Among the lines below, a stretch begins at the one with "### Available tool" and ends at the one with "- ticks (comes". Repeat that stretch exactly, ends included.

-- SOURCE MATERIAL --
⁂
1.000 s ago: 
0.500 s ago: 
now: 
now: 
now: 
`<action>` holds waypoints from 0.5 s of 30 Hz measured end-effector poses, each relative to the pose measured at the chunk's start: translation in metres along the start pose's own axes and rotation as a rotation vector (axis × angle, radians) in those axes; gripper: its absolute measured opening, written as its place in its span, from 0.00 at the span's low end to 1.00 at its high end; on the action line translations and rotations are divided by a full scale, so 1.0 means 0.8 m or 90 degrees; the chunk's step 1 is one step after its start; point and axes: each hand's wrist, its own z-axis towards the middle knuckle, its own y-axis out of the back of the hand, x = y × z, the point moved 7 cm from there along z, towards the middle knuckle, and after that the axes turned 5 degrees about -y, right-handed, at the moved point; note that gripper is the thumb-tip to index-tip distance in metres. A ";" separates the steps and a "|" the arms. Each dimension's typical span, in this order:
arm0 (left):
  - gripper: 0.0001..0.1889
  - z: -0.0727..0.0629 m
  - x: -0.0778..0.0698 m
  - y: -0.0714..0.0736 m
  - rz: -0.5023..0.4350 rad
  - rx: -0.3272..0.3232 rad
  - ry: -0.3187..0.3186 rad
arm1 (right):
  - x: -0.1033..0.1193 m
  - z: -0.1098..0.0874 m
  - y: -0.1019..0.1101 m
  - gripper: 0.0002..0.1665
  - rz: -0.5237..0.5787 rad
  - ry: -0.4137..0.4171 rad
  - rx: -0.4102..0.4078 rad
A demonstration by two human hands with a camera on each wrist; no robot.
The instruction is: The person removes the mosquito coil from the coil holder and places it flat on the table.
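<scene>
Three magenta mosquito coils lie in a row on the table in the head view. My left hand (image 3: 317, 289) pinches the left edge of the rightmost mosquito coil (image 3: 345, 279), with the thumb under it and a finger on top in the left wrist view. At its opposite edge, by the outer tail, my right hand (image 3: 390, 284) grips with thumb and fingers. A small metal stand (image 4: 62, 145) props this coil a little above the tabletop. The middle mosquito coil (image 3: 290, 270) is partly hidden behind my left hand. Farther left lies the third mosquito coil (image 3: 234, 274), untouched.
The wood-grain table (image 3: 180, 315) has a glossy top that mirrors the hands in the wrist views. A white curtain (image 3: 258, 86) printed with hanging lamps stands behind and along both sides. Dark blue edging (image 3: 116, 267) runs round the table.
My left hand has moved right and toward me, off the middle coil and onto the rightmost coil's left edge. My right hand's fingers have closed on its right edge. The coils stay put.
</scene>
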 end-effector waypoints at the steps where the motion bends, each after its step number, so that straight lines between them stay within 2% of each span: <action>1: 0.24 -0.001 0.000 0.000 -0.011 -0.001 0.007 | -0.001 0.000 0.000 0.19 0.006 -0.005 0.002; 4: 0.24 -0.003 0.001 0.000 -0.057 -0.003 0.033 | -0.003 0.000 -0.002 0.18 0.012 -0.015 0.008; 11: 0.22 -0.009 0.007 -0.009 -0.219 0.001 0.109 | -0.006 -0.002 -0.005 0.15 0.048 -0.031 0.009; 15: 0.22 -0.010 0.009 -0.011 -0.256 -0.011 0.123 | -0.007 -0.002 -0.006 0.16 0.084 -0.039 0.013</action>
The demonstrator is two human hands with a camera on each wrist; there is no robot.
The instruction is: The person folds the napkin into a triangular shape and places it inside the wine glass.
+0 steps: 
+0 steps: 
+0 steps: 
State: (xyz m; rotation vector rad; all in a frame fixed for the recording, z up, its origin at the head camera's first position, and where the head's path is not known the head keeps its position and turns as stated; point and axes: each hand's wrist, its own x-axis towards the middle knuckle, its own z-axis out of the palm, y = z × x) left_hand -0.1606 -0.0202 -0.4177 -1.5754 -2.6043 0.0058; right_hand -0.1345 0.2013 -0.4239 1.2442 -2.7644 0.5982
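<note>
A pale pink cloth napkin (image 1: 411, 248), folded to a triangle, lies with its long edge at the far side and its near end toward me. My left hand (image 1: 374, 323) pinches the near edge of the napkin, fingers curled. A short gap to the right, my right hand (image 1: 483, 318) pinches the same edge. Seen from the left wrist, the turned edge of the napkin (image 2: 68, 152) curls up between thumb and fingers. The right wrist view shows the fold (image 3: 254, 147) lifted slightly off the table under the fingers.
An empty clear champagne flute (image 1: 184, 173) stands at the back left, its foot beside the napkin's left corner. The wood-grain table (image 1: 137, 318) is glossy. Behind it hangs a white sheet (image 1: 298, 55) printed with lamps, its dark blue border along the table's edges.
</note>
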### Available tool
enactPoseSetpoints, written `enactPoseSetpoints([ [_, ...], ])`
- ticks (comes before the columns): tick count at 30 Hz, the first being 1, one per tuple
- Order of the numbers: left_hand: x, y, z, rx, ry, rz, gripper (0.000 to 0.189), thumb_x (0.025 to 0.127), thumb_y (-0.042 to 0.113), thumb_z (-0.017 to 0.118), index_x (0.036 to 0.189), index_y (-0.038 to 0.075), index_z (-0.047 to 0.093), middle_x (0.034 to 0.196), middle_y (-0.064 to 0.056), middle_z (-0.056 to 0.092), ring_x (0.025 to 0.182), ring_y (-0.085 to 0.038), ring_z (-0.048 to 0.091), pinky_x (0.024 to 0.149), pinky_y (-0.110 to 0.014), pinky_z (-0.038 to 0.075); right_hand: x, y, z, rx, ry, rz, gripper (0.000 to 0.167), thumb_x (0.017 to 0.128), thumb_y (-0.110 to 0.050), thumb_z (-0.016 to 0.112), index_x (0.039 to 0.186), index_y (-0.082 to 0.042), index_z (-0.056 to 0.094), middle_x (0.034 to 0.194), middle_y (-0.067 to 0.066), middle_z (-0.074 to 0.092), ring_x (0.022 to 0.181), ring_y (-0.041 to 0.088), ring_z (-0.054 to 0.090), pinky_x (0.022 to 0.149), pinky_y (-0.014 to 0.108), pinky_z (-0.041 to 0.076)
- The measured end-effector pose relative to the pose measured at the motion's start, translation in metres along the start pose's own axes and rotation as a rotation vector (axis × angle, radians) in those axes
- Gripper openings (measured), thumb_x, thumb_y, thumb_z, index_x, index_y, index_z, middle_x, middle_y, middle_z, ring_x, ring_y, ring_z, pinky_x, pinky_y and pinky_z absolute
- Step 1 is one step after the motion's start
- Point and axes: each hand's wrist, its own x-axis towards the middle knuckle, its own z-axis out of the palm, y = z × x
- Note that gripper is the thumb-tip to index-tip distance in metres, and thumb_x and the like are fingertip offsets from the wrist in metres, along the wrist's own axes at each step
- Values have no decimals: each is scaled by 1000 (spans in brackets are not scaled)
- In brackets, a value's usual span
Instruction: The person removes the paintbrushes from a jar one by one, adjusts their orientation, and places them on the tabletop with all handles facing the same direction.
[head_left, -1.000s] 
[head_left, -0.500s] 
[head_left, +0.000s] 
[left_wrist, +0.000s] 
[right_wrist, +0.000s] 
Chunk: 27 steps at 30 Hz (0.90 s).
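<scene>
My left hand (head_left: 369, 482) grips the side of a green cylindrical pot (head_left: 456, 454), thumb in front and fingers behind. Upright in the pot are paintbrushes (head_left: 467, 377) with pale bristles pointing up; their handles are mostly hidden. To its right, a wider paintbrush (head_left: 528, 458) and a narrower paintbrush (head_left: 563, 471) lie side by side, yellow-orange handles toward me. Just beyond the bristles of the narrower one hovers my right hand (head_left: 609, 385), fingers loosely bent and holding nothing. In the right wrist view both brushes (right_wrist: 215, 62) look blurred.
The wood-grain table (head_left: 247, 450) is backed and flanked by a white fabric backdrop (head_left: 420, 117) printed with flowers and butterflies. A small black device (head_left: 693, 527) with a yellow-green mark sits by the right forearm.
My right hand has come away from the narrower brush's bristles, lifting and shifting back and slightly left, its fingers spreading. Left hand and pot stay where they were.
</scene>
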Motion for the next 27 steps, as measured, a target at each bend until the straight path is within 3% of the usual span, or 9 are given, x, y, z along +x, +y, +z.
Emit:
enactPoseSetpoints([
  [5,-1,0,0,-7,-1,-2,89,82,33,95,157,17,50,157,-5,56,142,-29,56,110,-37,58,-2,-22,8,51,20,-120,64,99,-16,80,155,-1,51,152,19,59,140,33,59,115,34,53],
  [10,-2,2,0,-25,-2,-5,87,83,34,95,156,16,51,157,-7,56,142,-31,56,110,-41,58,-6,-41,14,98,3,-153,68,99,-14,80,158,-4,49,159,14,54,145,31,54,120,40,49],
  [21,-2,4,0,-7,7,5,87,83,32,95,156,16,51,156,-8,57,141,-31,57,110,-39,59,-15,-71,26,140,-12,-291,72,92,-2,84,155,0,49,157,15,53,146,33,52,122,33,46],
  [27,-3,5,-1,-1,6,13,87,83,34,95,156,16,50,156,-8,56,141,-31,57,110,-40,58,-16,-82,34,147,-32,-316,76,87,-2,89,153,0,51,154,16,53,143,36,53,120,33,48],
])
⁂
-- ANSWER TO THIS PROBLEM --
### Available tool
enactPoseSetpoints, written `enactPoseSetpoints([ [_, ...], ])`
- ticks (comes before the columns): tick count at 30 Hz, the first being 1, one per tuple

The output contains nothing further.